> _PROBLEM DESCRIPTION_: Please write out the listing again, keeping every character the same.

> _DATA PROVIDED_:

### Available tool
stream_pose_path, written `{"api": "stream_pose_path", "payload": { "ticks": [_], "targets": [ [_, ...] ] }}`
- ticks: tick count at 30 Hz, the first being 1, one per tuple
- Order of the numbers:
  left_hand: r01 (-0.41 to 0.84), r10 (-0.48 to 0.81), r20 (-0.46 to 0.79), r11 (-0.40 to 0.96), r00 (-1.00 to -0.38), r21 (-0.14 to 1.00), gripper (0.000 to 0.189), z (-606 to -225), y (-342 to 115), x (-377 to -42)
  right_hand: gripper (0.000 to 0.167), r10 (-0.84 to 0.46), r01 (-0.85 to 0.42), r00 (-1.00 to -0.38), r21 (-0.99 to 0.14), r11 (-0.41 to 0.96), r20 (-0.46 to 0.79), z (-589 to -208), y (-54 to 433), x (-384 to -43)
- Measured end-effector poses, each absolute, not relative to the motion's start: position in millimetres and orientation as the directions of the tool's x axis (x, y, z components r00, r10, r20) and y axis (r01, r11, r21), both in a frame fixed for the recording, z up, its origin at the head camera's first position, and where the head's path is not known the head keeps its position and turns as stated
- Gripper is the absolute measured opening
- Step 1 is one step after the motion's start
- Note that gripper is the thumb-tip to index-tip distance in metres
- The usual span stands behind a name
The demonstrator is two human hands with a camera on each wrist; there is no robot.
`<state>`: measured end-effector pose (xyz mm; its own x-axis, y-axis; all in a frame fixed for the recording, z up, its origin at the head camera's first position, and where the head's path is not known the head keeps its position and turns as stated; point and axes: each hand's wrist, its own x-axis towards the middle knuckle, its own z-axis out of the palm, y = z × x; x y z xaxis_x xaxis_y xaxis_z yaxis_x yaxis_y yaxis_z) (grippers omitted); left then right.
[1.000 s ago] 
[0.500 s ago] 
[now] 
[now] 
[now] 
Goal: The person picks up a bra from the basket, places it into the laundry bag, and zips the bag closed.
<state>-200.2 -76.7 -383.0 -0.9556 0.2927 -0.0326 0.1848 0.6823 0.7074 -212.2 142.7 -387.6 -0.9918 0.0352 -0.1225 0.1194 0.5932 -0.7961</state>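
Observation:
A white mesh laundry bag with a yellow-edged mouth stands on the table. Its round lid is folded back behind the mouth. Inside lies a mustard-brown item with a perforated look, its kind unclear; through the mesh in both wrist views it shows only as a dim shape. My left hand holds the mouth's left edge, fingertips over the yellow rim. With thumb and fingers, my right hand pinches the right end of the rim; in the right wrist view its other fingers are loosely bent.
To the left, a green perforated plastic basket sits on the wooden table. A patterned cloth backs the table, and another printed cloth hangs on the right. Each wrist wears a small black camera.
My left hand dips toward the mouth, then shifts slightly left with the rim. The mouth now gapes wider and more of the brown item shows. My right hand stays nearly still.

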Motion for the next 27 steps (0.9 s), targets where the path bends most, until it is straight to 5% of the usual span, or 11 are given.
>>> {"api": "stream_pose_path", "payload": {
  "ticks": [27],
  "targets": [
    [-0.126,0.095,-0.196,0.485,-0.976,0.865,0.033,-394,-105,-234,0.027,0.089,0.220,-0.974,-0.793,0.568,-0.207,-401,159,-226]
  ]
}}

> _RESULT OF THE EXERCISE_:
### Available tool
stream_pose_path, written `{"api": "stream_pose_path", "payload": { "ticks": [_], "targets": [ [_, ...] ] }}`
- ticks: tick count at 30 Hz, the first being 1, one per tuple
- Order of the numbers:
  left_hand: r01 (-0.41 to 0.84), r10 (-0.48 to 0.81), r20 (-0.46 to 0.79), r11 (-0.40 to 0.96), r00 (-1.00 to -0.38), r21 (-0.14 to 1.00), gripper (0.000 to 0.189), z (-606 to -225), y (-342 to 115), x (-377 to -42)
  right_hand: gripper (0.000 to 0.167), r10 (-0.84 to 0.46), r01 (-0.85 to 0.42), r00 (-1.00 to -0.38), r21 (-0.99 to 0.14), r11 (-0.41 to 0.96), r20 (-0.46 to 0.79), z (-589 to -208), y (-54 to 433), x (-384 to -43)
- Measured end-effector poses, each absolute, not relative to the motion's start: position in millimetres and orientation as the directions of the tool's x axis (x, y, z components r00, r10, r20) and y axis (r01, r11, r21), both in a frame fixed for the recording, z up, its origin at the head camera's first position, and where the head's path is not known the head keeps its position and turns as stated
- Gripper is the absolute measured opening
- Step 1 is one step after the motion's start
- Note that gripper is the thumb-tip to index-tip distance in metres
- The usual span stands behind a name
The demonstrator is two human hands with a camera on each wrist; there is no robot.
`<state>`: measured end-effector pose (xyz mm; its own x-axis, y-axis; all in a frame fixed for the recording, z up, its origin at the head camera's first position, and where the head's path is not known the head keeps its position and turns as stated; point and axes: each hand's wrist, its own x-axis towards the middle knuckle, its own z-axis out of the palm, y = z × x; x y z xaxis_x xaxis_y xaxis_z yaxis_x yaxis_y yaxis_z) (grippers omitted); left then right.
[1.000 s ago] 
[0.500 s ago] 
[now] 
[now] 
[now] 
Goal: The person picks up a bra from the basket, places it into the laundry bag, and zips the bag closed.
<state>-200.2 -76.7 -383.0 -0.9556 0.2927 -0.0326 0.1848 0.6823 0.7074 -212.2 142.7 -387.6 -0.9918 0.0352 -0.1225 0.1194 0.5932 -0.7961</state>
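Observation:
A white mesh laundry bag with a yellow-edged mouth stands on the table. Its round lid is folded back behind the mouth. Inside lies a mustard-brown item with a perforated look, its kind unclear; through the mesh in both wrist views it shows only as a dim shape. My left hand holds the mouth's left edge, fingertips over the yellow rim. With thumb and fingers, my right hand pinches the right end of the rim; in the right wrist view its other fingers are loosely bent.
To the left, a green perforated plastic basket sits on the wooden table. A patterned cloth backs the table, and another printed cloth hangs on the right. Each wrist wears a small black camera.
My left hand dips toward the mouth, then shifts slightly left with the rim. The mouth now gapes wider and more of the brown item shows. My right hand stays nearly still.
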
Motion for the next 27 steps (0.9 s), targets where the path bends most, until it is straight to 5% of the usual span, or 11 are given.
>>> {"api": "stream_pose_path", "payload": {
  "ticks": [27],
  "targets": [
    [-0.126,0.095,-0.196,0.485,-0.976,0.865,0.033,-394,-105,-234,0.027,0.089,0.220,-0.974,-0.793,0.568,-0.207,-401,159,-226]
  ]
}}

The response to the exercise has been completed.